Taiwan Joins Hands with Mongolia on Democracy

Taiwan Joins Hands with Mongolia on Democracy
Photo Credit: Reuters/達志影像

What you need to know

Two weeks after major elections in Mongolia, the Taiwan Foundation for Democracy holds a forum in the region to promote democratic awareness.

On July 9 Hsu Szuchien (徐斯儉), president of the Taiwan Foundation for Democracy (TFD), led 11 Taiwanese, including activists and experts in politics, to attend the East Asia Democracy Forum held in Ulaanbaatar, Mongolia.

Hsu, also an associate research fellow at the Institute of Political Science at Academia Sinica, took over as president of TFD on June 17.

The two-day meeting tackled several issues, including women’s and youth’s social participation, public involvement in politics and government transparency. More than 40 representatives from Taiwan, Japan, South Korea, Hong Kong and Mongolia took part in the forum.

In his opening remarks, Hsu, an expert on social movements, said the involvement of citizens, especially women, teenagers and minorities, is key to democracy in Mongolia. They are also the main challenges for a democratic expansion in east Asia.

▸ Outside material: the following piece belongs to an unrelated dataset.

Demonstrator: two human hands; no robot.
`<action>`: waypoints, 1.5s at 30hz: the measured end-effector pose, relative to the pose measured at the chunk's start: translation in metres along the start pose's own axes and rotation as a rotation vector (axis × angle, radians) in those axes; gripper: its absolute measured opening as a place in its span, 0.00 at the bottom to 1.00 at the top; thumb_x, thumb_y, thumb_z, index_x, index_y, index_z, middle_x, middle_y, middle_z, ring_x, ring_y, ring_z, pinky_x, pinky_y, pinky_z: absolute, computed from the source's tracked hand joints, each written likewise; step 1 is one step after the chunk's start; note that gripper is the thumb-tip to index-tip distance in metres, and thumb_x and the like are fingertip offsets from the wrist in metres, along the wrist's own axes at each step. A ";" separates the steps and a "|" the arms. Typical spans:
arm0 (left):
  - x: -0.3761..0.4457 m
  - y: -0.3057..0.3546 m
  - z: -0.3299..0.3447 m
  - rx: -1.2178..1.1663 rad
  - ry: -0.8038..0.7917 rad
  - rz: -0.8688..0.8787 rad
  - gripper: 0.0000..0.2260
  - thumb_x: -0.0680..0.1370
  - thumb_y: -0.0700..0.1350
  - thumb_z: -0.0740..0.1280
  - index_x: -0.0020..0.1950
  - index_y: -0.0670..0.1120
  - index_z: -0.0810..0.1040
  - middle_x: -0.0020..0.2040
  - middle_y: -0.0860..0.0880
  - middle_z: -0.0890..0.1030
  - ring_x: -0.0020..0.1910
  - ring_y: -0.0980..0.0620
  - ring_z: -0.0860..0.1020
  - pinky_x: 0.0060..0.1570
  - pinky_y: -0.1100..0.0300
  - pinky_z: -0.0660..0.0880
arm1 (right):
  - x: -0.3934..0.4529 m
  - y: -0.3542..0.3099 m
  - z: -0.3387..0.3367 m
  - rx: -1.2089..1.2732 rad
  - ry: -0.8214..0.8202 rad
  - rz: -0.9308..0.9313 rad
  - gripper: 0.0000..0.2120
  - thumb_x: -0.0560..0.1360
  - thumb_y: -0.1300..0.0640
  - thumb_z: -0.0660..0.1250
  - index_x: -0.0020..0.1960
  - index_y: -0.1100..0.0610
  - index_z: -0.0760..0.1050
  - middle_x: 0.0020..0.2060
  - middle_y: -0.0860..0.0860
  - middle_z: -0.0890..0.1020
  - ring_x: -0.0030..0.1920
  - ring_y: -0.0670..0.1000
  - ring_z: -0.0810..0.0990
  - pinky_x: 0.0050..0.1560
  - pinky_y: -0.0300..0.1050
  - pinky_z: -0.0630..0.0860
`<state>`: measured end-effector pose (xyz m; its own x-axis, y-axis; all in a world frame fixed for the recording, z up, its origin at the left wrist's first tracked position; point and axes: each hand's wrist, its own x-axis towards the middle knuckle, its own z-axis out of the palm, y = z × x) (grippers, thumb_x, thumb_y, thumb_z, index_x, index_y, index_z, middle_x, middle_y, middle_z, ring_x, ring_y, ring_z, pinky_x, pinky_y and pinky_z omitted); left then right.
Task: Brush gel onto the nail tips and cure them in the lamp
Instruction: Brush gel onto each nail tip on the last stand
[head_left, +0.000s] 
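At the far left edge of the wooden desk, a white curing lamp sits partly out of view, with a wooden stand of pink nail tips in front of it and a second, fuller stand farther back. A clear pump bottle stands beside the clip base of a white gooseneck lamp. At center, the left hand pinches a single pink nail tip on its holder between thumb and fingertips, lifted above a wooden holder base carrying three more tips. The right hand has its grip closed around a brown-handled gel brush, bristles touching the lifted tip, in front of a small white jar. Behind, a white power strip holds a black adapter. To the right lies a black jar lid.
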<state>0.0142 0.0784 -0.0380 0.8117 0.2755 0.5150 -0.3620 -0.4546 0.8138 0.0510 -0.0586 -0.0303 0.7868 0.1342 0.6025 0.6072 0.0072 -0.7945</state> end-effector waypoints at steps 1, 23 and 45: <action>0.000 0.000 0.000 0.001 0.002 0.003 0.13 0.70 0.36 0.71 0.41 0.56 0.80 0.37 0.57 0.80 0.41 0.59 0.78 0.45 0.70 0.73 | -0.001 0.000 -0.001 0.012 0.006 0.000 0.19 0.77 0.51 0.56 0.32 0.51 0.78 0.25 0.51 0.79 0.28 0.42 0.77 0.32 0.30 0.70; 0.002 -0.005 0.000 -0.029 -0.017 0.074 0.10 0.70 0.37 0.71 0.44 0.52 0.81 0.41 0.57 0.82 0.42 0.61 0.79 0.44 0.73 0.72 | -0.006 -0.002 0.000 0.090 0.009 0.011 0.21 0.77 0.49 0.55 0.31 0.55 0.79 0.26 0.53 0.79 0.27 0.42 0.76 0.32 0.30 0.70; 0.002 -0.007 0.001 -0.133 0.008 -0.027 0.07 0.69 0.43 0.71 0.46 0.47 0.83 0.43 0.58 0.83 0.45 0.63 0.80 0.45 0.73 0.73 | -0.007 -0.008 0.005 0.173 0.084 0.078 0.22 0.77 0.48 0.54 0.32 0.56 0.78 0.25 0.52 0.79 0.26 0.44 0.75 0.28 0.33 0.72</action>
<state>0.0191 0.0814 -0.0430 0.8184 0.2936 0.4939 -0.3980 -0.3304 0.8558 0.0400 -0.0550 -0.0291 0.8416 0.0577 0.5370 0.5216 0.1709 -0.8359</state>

Lin Fei-fan (林飛帆), one of the young charismatic leaders of the Sunflower Movement, which occupied the legislature in Taipei in March and April 2014, also participated the summit. Hsu pointed to Lin as a symbol of the great impact of youth participation in Taiwan’s political environment. He also said he hoped the experience of Taiwan could provide a model for other countries.

Taiwan's representative to Mongolia, Huang Kuo-jung (黃國榮), was also invited to the forum, and said democracy in Mongolia has become more mature and has improved “step by step.” He said that according to his observations, women in Mongolia can now balance their career with housework, which is very admirable.

First launched by the TFD in 2014, the East Asia Democracy Forum aims to improve democratic development in east Asia. The initiators hope to promote democracy and human rights by expanding interactions between human rights organizations.

This year, TFD decided to hold the annual meeting in Ulaanbaatar in cooperation with the Mongolian Women’s Fund (MONES).

Mongolia just elected its new congress and premier on June 29, with the largest opposition party Mongol Ardiin Nam winning 65 seats, against nine for the Democratic Party. Analysts believe that the recent economic downturn in Mongolia contributed to the Mongol Ardiin Nam’s comeback.

Meanwhile, the Taipei National University of the Arts (TNUA) and Mongolian State University of Arts and Culture (MSUAC) signed a memorandum of understanding on July 8 in Ulaanbaatar to boost bilateral cooperation in the culture and arts education field. Under the agreement, the two universities will organize forums on education, engage in experimental education, faculty and student exchanges, and host joint arts exhibitions, the Taipei Trade and Economic Representative Office in Ulaanbaatar said in a statement.